¹Department of Ophthalmology, Military University Hospital Prague, 1st Faculty of Medicine, Charles University, Prague, Czech Republic; ²Aireen a.s., Prague, Czech Republic; ³Department of Natural Sciences, Faculty of Biomedical Engineering, Czech Technical University, Prague, Czech Republic; ⁴Eye Centre Prague a.s., Prague, Czech Republic; ⁵ 3rd Department of Internal Medicine, General University Hospital in Prague, Prague, Czech Republic; ⁶ 3rd Department of Medicine - Department of Endocrinology and Metabolism, 1st Faculty of Medicine, Charles University, Prague, Czech Republic

Correspondence: Martin Šín, Department of Ophthalmology, Military University Hospital Prague, 1st Faculty of Medicine, Charles University, U Vojenské nemocnice 1200, 169 02, Praha 6, Prague, Czech Republic, Email [email protected]

Purpose: This study aimed to compare general ophthalmologists, retina specialists, and Aireen AI screening system with the clinical reference standard of a three-member high-level expert committee for diabetic retinopathy (DR) in the evaluation of fundus images for DR.
Patients and Methods: The study was designed as a diagnostic, multicenter, cross-sectional, non-randomized diagnostic study. The cohort included in the clinical investigation consisted of 1274 patients with diabetes mellitus (DM) type I or II. Each patient underwent one-field fundus photography using a non-mydriatic camera to assess findings of DR. One hundred and nineteen subjects (9.3%) were excluded from the clinical investigation based on Aireen system assessment. In the clinical investigation, all images were assessed at three independent levels of evaluation: 1) general ophthalmologists (GO) – without subspecialty training in the retina; 2) retina specialists (RS); and 3) system Aireen. In cases where there may be disagreements amongst groups, the image is referred for assessment by the Diabetic Retinopathy Board (DRB).
Results: The overall prevalence of any DR was 31.9% (368 cases out of 1154 DM), according to the DRB. Overall concordance between AI system Aireen and GO and RS assessments in the detection of DR from fundus photography occurred in 734 cases (63.6%). The number of disagreements between Aireen system, GO and RS evaluation occurred in 420 (36.4%) cases. Sensitivity for GO was 87.0% (95% CI: 83.6; 90.4), for RS was 82.9% (95% CI: 79.1; 86.7), and for AI system Aireen was 92.1% (95% CI: 89.3; 94.9). Specificity was 76.5% (95% CI: 73.5; 79.5), 81.2% (95% CI: 78.5; 83.9), and 90.7% (95% CI: 88.7; 92.7) for GO, RS and AI system Aireen, respectively.
Conclusion: This real-world study illustrates the potential use of AI system Aireen in screening for DR. It exhibits higher sensitivity and specificity compared to telemedicine evaluation of one field fundus image.

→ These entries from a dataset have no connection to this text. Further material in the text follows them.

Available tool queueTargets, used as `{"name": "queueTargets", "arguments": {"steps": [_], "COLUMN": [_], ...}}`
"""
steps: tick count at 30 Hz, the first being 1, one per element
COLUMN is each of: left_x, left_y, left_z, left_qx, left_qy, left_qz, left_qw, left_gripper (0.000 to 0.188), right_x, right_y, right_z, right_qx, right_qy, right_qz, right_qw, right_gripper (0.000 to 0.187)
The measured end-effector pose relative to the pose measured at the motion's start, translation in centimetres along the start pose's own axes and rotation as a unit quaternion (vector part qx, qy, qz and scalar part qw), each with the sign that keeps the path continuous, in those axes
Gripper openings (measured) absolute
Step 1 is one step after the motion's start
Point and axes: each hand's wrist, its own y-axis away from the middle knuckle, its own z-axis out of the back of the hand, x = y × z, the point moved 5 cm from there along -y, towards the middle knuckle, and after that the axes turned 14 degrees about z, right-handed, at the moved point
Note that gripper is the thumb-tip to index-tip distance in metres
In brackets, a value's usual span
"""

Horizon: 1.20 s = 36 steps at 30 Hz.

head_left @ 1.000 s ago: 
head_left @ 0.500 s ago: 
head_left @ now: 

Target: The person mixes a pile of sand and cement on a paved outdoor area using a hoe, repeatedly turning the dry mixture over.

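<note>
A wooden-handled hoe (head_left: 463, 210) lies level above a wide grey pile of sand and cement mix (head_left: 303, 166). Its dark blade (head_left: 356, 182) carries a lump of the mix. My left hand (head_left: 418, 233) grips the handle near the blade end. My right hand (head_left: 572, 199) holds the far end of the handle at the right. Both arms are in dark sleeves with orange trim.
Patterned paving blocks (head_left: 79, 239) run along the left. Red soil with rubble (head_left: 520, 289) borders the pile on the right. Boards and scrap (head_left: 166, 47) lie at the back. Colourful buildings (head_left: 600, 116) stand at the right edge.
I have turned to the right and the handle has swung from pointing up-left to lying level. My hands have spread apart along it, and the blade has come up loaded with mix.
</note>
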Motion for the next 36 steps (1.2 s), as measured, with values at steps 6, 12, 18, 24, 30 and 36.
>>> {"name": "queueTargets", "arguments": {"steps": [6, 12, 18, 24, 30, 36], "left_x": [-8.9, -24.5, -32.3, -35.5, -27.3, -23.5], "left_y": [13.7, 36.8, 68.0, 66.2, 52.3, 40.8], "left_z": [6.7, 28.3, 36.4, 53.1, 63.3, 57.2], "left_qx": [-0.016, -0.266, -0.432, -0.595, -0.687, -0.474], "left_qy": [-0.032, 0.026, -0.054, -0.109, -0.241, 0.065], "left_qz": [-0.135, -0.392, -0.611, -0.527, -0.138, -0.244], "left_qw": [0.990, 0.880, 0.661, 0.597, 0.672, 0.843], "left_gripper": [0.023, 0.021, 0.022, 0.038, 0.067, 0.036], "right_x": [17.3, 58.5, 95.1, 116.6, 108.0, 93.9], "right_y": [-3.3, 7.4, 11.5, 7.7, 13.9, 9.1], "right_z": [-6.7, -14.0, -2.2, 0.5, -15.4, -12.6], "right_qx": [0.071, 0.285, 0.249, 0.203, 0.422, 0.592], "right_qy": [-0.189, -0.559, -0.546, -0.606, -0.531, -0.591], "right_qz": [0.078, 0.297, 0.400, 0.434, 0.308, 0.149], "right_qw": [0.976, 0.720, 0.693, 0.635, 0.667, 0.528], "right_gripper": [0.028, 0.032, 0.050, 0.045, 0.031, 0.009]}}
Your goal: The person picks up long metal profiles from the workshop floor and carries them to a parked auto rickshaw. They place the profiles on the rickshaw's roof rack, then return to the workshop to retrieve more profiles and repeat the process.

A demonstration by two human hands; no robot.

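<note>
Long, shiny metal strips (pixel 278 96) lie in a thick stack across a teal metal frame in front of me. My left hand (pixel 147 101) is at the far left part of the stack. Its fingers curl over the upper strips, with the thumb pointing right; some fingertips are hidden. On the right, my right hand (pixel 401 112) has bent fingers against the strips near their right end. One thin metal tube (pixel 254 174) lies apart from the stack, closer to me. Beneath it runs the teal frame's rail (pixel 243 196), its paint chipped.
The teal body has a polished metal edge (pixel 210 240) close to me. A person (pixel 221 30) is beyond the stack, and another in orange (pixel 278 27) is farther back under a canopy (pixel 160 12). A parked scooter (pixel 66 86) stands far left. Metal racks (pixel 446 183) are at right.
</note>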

Keywords: diabetic retinopathy, artificial intelligence, screening, fundus image

Introduction

Diabetic retinopathy (DR) is the most common and serious ocular complication in diabetic patients. It remains the leading cause of vision loss in many developed countries.¹ Of the 246 million people worldwide with diabetes, about a third have signs of DR, and a third of these might have vision-threatening retinopathy, defined as proliferative retinopathy or macular edema.²

Between 1980 and 2008, the occurrence of advanced DR and significant visual loss in individuals with diabetes decreased in populations with better diabetes management.³ However, the overall prevalence of visual impairment and blindness resulting from DR rose considerably between 1990 and 2015, as indicated in the most recent report from the Vision Loss Expert Group of the Global Burden of Disease Study.⁴ This increase was primarily due to the growing prevalence of type 2 diabetes in less developed countries. Detecting cases requiring timely ophthalmic examination and treatment to prevent permanent visual loss is vital for screening for DR, as early treatment leads to improved outcomes.⁵ Nonetheless, numerous countries lack adequate resources for nationwide screening programs.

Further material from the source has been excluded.